L’Agroforesterie en action – L’auteur traite des législations qui sont parfois des obstacles. Quel peut être le rôle des pouvoirs publics pour favoriser les innovations ? Des exemples en Europe illustrent le propos. Les institutions qui soutiennent la recherche et les expérimentations sont présentées rapidement : AFAC, CIRAD…
L’agroforesterie, une nouvelle comptabilité agricole – Comment comptabiliser les arbres des cultures au regard des subventions européennes ? Comment comptabiliser l’autoconsommation par exemple des légumes dans les plantations de cacaoyers ou les externalités positives d’un rucher ? Ces questions montrent la complexité des calculs économiques surtout quand les productions ont des temporalités très différentes. Ce chapitre ouvre la réflexion sur le financement des services écosystémiques en agriculture.
Armés face à l’urgence climatique – C’est la fonction puits de carbone qui est présentée (schéma p. 177). L’auteur rappelle que l’amélioration des sols permet une diminution du recours aux intrants émetteurs de GES. L’agroforesterie est donc un atout pour atténuer le changement climatique et s’y adapter.

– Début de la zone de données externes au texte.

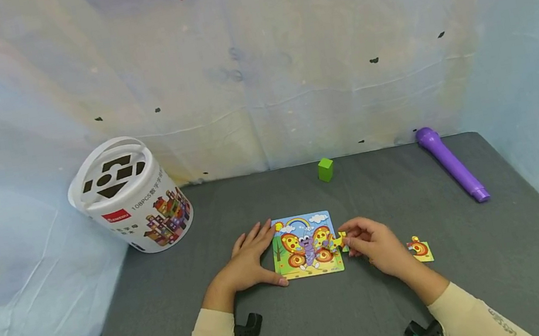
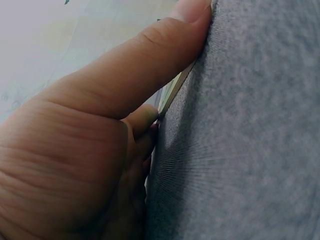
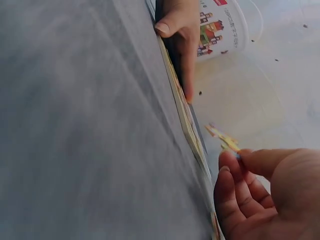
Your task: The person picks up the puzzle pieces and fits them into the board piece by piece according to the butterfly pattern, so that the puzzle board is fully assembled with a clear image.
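A square butterfly jigsaw puzzle [image 1: 308,271] lies flat in the middle of the grey table. Along its left side rests my left hand [image 1: 247,265], fingers spread and straight, with the thumb at the lower left corner. In the left wrist view the thumb [image 2: 150,50] reaches over the board's edge. Between thumb and fingers my right hand [image 1: 379,246] pinches a small yellow puzzle piece [image 3: 225,140] at the puzzle's right side. From the right wrist view, the piece is held up above the board. Another puzzle piece [image 1: 423,252], yellow and orange, lies beyond my right wrist.
A white lidded bucket [image 1: 121,207] with shaped holes stands at the back left. A green block [image 1: 326,170] sits near the table's back edge, and a purple microphone-shaped stick [image 1: 453,165] lies at the back right. Patterned cloth [image 1: 285,70] hangs behind the table.
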A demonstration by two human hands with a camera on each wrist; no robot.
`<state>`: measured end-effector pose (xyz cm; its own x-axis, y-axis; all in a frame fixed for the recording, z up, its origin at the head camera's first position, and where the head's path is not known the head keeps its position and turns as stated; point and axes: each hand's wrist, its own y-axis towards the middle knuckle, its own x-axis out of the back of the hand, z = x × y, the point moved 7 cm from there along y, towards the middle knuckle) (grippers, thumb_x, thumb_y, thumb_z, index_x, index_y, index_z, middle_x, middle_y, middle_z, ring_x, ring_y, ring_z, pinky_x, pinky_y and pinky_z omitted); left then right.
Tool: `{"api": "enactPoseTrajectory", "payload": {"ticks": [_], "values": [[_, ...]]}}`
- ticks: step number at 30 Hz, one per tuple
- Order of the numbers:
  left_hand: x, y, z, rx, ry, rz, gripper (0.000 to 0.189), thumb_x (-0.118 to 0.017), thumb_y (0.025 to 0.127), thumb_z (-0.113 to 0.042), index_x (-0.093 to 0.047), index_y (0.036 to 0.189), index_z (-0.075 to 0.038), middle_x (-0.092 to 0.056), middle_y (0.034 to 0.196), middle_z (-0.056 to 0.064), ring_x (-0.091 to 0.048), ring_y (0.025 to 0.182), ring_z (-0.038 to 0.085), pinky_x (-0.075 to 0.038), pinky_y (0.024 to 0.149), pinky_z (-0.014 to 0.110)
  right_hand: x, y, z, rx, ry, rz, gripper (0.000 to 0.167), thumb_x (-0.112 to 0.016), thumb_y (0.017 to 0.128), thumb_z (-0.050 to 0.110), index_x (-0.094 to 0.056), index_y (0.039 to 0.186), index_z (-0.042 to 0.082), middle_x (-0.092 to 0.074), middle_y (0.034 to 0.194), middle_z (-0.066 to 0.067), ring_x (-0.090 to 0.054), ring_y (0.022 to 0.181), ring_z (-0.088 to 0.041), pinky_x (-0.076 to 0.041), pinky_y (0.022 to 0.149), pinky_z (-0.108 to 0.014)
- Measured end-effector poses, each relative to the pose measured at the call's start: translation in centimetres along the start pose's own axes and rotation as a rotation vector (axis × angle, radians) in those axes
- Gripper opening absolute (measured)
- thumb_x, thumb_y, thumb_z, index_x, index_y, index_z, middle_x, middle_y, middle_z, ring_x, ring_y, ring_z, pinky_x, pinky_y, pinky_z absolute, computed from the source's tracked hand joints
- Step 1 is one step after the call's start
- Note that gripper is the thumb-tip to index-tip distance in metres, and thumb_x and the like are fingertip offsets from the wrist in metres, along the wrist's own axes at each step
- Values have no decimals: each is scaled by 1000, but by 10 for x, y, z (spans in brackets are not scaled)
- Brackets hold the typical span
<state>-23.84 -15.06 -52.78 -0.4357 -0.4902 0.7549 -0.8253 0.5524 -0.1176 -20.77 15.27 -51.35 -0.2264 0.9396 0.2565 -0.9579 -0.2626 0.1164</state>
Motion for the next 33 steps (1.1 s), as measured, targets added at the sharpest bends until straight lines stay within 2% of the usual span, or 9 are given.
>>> {"api": "enactPoseTrajectory", "payload": {"ticks": [2, 4, 9, 13, 17, 23, 28, 31, 33], "values": [[0, 0, 0, 2, -3, 0, 133, -99, 75, -56, -22, 176, -17, -8, 182, -1, 3, 166, 24, 7, 127, 57, -7, 6, 1, 4, 2, -12, 22, -70, 107, 2, -72, 128, -4, -68, 97, -13, -73, 79, -29, -61, 63, -34], [0, 0, 1, 4, 4, 1, 134, -99, 75, -56, -21, 176, -18, -7, 182, -3, 3, 166, 22, 7, 127, 56, -13, 13, 1, 5, 0, -19, 21, -70, 106, 0, -73, 127, -5, -68, 96, -12, -73, 79, -28, -63, 69, -35], [-1, 1, 3, 0, 21, 1, 134, -99, 75, -57, -19, 176, -19, -6, 182, -4, 3, 166, 21, 7, 127, 55, -24, 24, -1, -53, -33, -11, 21, -71, 106, 1, -74, 127, -3, -69, 93, -10, -72, 77, -25, -62, 69, -33], [0, 1, 2, -1, 16, -1, 134, -99, 75, -57, -20, 176, -19, -7, 182, -3, 3, 166, 21, 7, 127, 56, -28, 27, -2, -102, -35, -16, 22, -69, 107, -1, -73, 128, -4, -68, 94, -10, -71, 77, -25, -62, 68, -34], [1, 1, 1, -3, 15, -4, 133, -99, 75, -57, -21, 176, -18, -8, 182, -2, 3, 166, 22, 7, 127, 57, -28, 29, -3, -113, -39, -34, 23, -67, 107, -2, -72, 129, -6, -68, 94, -11, -72, 77, -25, -63, 67, -34], [2, 0, 1, -4, 9, -3, 132, -99, 76, -56, -21, 176, -17, -8, 182, -1, 3, 166, 23, 7, 127, 58, -30, 29, -4, -125, -81, -15, 29, -72, 107, 6, -72, 134, -3, -70, 102, -9, -71, 81, -22, -62, 70, -33], [1, 0, 1, -6, 10, -3, 132, -99, 76, -56, -21, 176, -17, -8, 182, -1, 3, 166, 24, 7, 127, 57, -28, 26, 1, -73, -229, -39, 32, -77, 104, 10, -73, 135, 1, -66, 115, -8, -65, 84, -18, -57, 72, -33], [0, 0, 1, -8, 7, -2, 132, -99, 76, -55, -21, 176, -17, -7, 182, -1, 3, 166, 24, 7, 127, 57, -27, 21, 8, 14, -346, -44, 33, -78, 103, 10, -74, 135, 2, -66, 122, -9, -65, 95, -21, -57, 81, -41], [-1, 1, 1, -9, 9, -2, 132, -99, 76, -55, -22, 176, -17, -8, 182, -1, 3, 166, 25, 7, 127, 58, -30, 17, 14, 82, -436, -16, 36, -78, 103, 13, -74, 137, 2, -67, 130, -10, -65, 109, -26, -56, 92, -49]]}}
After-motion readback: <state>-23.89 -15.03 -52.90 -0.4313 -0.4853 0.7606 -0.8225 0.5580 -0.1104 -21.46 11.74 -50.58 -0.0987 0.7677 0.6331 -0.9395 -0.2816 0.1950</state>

L’eau et le sol, précieuses ressources des champs en quelques chiffres. L’agriculture représente 70 % de l’eau consommée sur la planète, En Europe, 15 % des sols sont érodés par le ruissellement sur des sols nus (20 % en France). L’auteur montre que le rôle des arbres pour l’augmentation de la matière organique des sols, la capacité à stocker l’eau, améliorer la structure et la fertilité des sols. Il développe notamment le rôle des racines.
Se passer de produits phytosanitaires – Mélanges de cultures, multistrates permettent d’héberger des espèces prédatrices des ravageurs comme le montrer une méta-analyse de 125 études, en 2015.
Partager la terre pour protéger la biodiversité – Alors que l’IPBESIntergovernmental Science-Policy Platform on Biodiversity and Ecosystem Services alerte sur la réduction de la biodiversité sur tous les continents, phénomène déjà dénoncé par Rachel Carlson en 1962, les pratiques agroforestières apportent des solutions : « la faune, la flore, mais aussi la diversité microbienne du sol (champignons mycorhiziens, bactéries, activité enzymatique) sont plus importantes en agroforesterie que dans les monocultures et certaines forêts ou pâturages. » (p. 200).
La forêt sans la forêt – L’agroforesterie est un réel atout pour lutter contre la déforestation même si une forêt humide ne retrouve jamais son aspect après une exploitation forestière. L’agroforesterie peut être une source de bois d’œuvre et de bois énergie. Il ne faut pas oublier les nombreux produits non-ligneux : fruits, champignons, pharmacopée traditionnelle, gomme. Ils représentent environ 18,5 milliards de $ dont la moitié pour la Chine et la Russie.
Un nouveau pacte – Pour conclure, Emmanuel Torquebiau propose de s’appuyer sur le rapport de 2018 de l’ONG suédoise Vi Agroforestry qui démontre le potentiel agronomique et environnemental de l’agroforesterie.
Un ouvrage qui peut sembler éloigné des préoccupations d’un professeur de géographie, mais qui par les pistes qu’il ouvre pour l’agriculture peut devenir, dans le futur, une source d’informations pour des cours.